- _WHAT THIS TASK INVOLVES_
Write out the material in full, matching each line exactly.

- _DATASET EXCERPT_
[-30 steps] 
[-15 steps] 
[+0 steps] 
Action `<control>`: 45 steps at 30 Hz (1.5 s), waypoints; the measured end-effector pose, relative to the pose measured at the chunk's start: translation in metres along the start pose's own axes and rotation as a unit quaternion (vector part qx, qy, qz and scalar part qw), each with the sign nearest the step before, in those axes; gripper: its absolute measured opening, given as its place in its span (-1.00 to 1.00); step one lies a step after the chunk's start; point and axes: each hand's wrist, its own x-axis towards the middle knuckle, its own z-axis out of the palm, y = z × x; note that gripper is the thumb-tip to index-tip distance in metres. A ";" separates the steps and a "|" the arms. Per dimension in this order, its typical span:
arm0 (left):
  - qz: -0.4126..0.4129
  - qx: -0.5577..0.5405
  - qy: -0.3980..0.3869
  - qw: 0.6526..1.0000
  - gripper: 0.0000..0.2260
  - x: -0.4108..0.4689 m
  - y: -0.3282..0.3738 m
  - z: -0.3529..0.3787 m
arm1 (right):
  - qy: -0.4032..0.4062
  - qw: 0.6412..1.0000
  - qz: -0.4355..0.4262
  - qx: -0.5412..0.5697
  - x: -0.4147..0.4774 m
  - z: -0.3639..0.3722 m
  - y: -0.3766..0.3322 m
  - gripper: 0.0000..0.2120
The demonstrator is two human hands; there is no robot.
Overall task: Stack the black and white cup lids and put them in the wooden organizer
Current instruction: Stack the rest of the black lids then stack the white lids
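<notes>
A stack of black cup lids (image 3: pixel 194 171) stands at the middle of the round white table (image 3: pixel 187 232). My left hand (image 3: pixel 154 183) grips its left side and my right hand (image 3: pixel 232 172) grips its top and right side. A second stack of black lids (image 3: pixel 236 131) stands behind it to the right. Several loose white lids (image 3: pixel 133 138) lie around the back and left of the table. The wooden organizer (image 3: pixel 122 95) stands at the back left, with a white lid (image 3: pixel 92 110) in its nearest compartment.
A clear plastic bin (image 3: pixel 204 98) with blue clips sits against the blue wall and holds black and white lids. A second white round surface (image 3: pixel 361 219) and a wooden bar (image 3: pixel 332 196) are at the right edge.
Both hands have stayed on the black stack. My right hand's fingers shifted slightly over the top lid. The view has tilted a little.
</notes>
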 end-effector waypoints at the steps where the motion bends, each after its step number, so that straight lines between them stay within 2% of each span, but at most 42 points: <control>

- _WRITTEN SOLUTION_
[-30 steps] 
[-15 steps] 
[+0 steps] 
Action `<control>`: 45 steps at 30 Hz (1.5 s), waypoints; the measured end-effector pose, relative to the pose measured at the chunk's start: translation in metres along the start pose's own axes and rotation as a unit quaternion (vector part qx, qy, qz and scalar part qw), each with the sign nearest the step before, in those axes; gripper: its absolute measured opening, given as its place in its span (-1.00 to 1.00); step one lies a step after the chunk's start; point and axes: each hand's wrist, its own x-axis towards the middle knuckle, its own z-axis out of the palm, y = z × x; note that gripper is the thumb-tip to index-tip distance in metres. A ";" separates the steps and a "|" the arms. Per dimension in this order, its typical span:
arm0 (left):
  - qz: -0.4126..0.4129
  - qx: -0.5577..0.5405
  - qy: -0.3980..0.3869
  - qw: 0.6526..1.0000
  - gripper: 0.0000..0.2260
  - x: -0.4108..0.4689 m
  - y: -0.3282..0.3738 m
  - z: -0.3529..0.3787 m
arm1 (right):
  - qy: -0.4032..0.4062
  - qw: 0.6412..1.0000
  - qz: -0.4355..0.4262
  - qx: -0.5412..0.5697
  - x: -0.4147..0.4774 m
  - z: -0.3639..0.3722 m
  - y: -0.3766..0.3322 m
  - gripper: 0.0000..0.2120
The demonstrator is two human hands; there is no robot.
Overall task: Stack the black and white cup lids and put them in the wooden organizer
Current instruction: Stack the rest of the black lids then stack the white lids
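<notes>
A stack of black cup lids (image 3: pixel 194 171) stands at the middle of the round white table (image 3: pixel 187 232). My left hand (image 3: pixel 154 183) grips its left side and my right hand (image 3: pixel 232 172) grips its top and right side. A second stack of black lids (image 3: pixel 236 131) stands behind it to the right. Several loose white lids (image 3: pixel 133 138) lie around the back and left of the table. The wooden organizer (image 3: pixel 122 95) stands at the back left, with a white lid (image 3: pixel 92 110) in its nearest compartment.
A clear plastic bin (image 3: pixel 204 98) with blue clips sits against the blue wall and holds black and white lids. A second white round surface (image 3: pixel 361 219) and a wooden bar (image 3: pixel 332 196) are at the right edge.
Both hands have stayed on the black stack. My right hand's fingers shifted slightly over the top lid. The view has tilted a little.
</notes>
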 end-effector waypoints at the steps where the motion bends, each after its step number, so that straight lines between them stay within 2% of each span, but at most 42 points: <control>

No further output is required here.